Series convergence, numerical terms Given an infinite series where the terms are positive numerical values, rather than algebraic expressions, (Q1) determine whether the series converges.
If the series does converge, (Q2) how can I tell when the partial sum is within a fixed value of the limit, given only the terms so far. The point is to know when it is safe to stop computing terms.
For example, if terms of the series were $a_i={1\over 2^n}$, and the desired limit was 0.001, looking only at the first three terms, the partial sums are 0.5, 0.75, 0.875, ..., 1-1/1024=0.999023, and we are within the desired accuracy of 0.001.
In this example, since the form of the series, its convergence, and the limit are all known, it is trivial to answer the above questions. In practice, the terms are computed numerically by an external process, and we receive them one at a time. Also, it is not true that $a_{i+1}<a_i$ for all $i$, although it is usually true that ${\lim\atop{i\rightarrow\infty}}=0$ (a necessary condition for the series to converge).

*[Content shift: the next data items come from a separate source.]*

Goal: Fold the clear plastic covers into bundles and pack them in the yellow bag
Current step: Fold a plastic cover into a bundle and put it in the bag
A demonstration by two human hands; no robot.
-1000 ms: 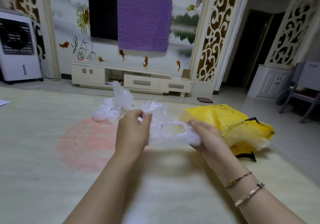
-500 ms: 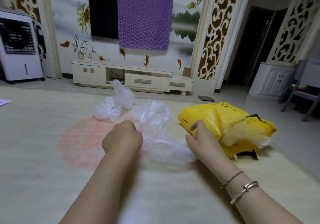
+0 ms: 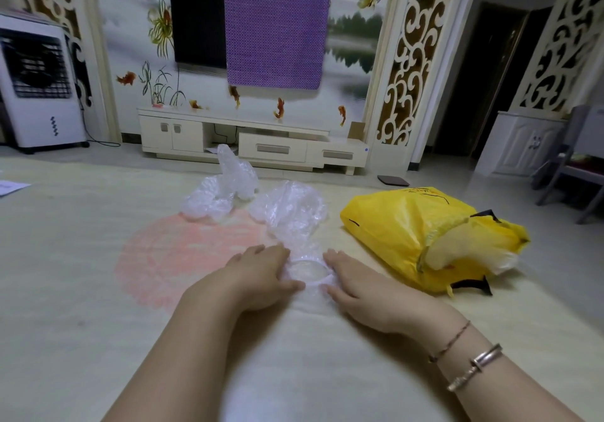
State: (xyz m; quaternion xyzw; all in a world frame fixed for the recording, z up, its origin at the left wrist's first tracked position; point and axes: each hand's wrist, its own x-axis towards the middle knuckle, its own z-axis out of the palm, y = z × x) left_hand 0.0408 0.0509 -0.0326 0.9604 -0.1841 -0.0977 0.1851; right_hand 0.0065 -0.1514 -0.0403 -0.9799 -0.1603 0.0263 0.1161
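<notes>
Two hands, one cover between them, so here's the layout. Biggest thing first: the yellow bag (image 3: 405, 238) lies on the floor mat (image 3: 81, 258) at about 2 o'clock from the hands, mouth toward the right, so the right hand (image 3: 366, 294) is nearer it. Loose clear covers (image 3: 225, 186) sit at 12 o'clock. The cover being folded (image 3: 307, 271) runs away toward 12, its near end pressed flat. Left hand (image 3: 258, 278) and right both lie palm-down, fingers spread, no grip closed around anything.
</notes>
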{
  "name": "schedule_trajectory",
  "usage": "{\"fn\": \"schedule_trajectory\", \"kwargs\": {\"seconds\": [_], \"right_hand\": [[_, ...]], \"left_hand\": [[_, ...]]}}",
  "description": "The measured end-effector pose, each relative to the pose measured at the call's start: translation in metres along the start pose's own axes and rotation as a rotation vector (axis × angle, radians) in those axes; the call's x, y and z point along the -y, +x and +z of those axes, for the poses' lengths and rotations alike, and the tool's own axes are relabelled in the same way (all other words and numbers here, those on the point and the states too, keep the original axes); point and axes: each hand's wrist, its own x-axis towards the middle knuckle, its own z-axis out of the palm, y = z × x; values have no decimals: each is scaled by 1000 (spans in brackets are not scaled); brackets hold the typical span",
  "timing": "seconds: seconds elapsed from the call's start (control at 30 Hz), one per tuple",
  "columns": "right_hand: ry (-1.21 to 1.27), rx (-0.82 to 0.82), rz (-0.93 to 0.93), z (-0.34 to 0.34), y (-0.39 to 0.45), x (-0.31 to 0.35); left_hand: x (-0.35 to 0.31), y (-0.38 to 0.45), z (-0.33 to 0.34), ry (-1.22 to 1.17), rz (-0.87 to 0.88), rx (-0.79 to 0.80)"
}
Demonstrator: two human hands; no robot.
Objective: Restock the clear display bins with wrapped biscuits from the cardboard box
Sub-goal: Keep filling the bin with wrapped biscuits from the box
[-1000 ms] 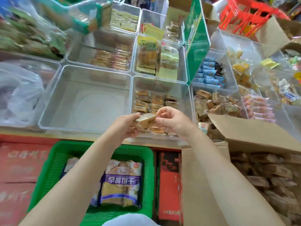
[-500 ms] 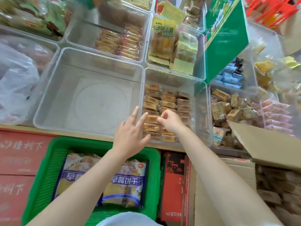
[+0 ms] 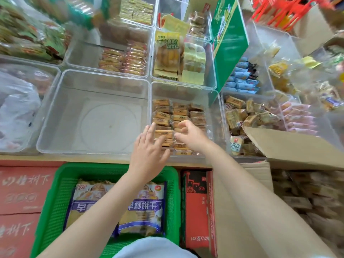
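while both hands sit over the clear bin (image 3: 214, 101) of wrapped biscuits (image 3: 178, 112), the left hand (image 3: 149, 155) is flat and wide, the right hand (image 3: 189, 135) curls loosely, holding nothing. the cardboard box (image 3: 297, 146) lies nearer the right hand.

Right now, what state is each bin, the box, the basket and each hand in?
Left hand: open, fingers straight over the biscuits.
Right hand: curled, on the biscuit rows.
Biscuit bin: partly filled, neat rows.
Large clear bin: empty.
Cardboard box: flap open.
Green basket: holds biscuit bags.
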Motion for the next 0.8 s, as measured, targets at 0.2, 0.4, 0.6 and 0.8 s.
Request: {"fn": "schedule_trajectory", "kwargs": {"seconds": [0.2, 0.4, 0.6, 0.8], "right_hand": [[108, -664, -294, -61, -129, -41], [56, -810, -26, -97, -209, -167], [-86, -343, 189, -95, -219, -234], [16, -111, 77, -73, -191, -242]], "left_hand": [[-95, -47, 18, -346, 92, -22], [-208, -90, 66, -535, 217, 156], [-257, -108, 92, -567, 188, 244], [-254, -112, 92, -554, 148, 204]]}}
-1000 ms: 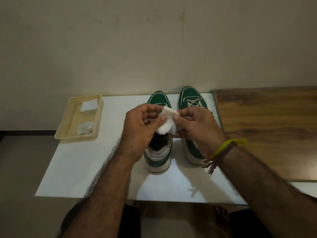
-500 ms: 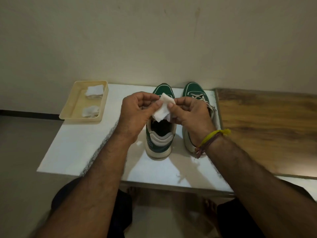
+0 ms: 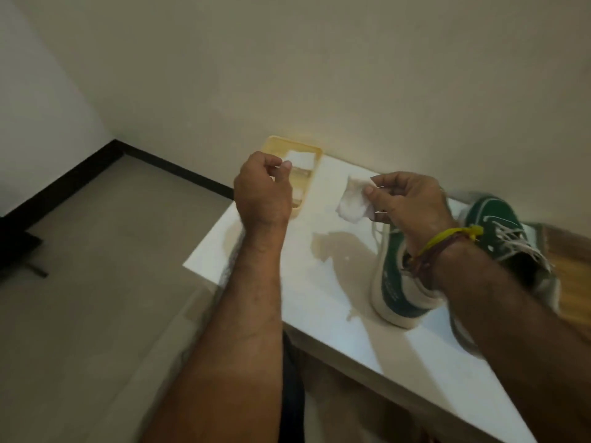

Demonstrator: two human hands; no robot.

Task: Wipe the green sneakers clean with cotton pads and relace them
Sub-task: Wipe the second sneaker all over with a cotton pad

 A: When only a finite number of terms can be evaluated numerically, one has to resort to extrapolation methods to determine the properties of the function represented by the series. In general, it's helpful to replace a series with numerical coefficients $a_j$ by a function $S(z) = \sum_j a_j z^j$. The problem can then be recast as estimating $S(1)$,. Note that it's not necessary for the series to actually converge for $z=1$, what matters is that we've enough information from the series coefficients to approximately reconstruct $S(z)$.
A simple method that is widely used in practice is to use Padé approximants to approximately represent a series by a rational function. Applying the Padé method to the logarithmic derivative of the function often yields superior results (DLog-Padé method). A more sophisticated method to resum a series based on only a finite number of terms is to use differential approximants. Given a series $S(z)$ one finds polynomials $q_j(z)$ and $p(z)$ such that the differential equation:
$$\sum_{j=0}^n q_j(z)\left(z\frac{d}{dz}\right)^jS = p\tag{1}$$
is satisfied. The Padé method is then the special case for $n = 0$ while the DLog-Padé method is homogeneous $n=1$ case  ($p(z)$ chosen to be the zero polynomial). 
If the series $S(z)$ is given exactly as a function that satisfies a finite order differential equation with polynomial coefficients (a so-called "D-finite" function), then you can always reconstruct this function by solving for the coefficients of the polynomials in (1), which amounts to solving a linear system of equations.